*Data shown*
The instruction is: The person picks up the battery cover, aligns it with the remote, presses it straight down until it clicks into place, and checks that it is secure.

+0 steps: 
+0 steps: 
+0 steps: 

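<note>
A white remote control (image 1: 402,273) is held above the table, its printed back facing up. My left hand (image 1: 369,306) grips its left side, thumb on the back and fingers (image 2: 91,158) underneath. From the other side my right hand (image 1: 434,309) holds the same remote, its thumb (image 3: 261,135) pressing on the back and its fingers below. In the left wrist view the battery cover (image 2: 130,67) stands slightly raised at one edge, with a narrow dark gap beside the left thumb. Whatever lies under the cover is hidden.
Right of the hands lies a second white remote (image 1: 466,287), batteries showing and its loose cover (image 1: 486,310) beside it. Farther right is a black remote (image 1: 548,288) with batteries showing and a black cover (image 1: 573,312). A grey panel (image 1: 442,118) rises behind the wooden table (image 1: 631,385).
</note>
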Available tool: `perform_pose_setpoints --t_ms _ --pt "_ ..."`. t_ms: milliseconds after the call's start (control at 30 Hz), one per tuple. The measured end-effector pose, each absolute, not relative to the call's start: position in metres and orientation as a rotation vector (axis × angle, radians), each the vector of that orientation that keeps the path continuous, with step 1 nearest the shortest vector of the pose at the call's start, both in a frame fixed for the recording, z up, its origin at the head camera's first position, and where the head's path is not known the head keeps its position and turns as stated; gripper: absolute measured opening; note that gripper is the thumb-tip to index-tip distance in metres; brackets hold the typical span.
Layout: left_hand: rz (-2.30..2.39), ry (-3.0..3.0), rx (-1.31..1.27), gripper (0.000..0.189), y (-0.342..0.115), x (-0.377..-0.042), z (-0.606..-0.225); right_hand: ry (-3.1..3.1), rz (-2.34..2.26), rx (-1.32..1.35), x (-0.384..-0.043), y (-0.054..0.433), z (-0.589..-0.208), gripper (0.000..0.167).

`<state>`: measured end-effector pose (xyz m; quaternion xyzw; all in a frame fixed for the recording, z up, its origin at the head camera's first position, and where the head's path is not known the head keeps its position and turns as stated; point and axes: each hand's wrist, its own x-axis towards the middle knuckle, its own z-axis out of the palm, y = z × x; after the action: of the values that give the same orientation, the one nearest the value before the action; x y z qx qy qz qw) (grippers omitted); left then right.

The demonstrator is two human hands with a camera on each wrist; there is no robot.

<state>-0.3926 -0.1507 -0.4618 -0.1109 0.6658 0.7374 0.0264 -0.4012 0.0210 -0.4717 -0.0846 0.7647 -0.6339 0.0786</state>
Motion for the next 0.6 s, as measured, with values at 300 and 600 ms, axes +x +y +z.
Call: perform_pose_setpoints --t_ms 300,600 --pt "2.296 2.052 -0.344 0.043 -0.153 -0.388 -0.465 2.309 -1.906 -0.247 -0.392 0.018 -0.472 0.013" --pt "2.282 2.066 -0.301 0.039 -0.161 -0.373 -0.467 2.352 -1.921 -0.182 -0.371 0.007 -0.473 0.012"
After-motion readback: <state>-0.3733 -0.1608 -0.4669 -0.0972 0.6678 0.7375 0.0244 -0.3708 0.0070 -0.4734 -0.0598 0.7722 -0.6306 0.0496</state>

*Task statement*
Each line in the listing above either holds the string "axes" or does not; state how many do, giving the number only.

*Solution to this problem*
2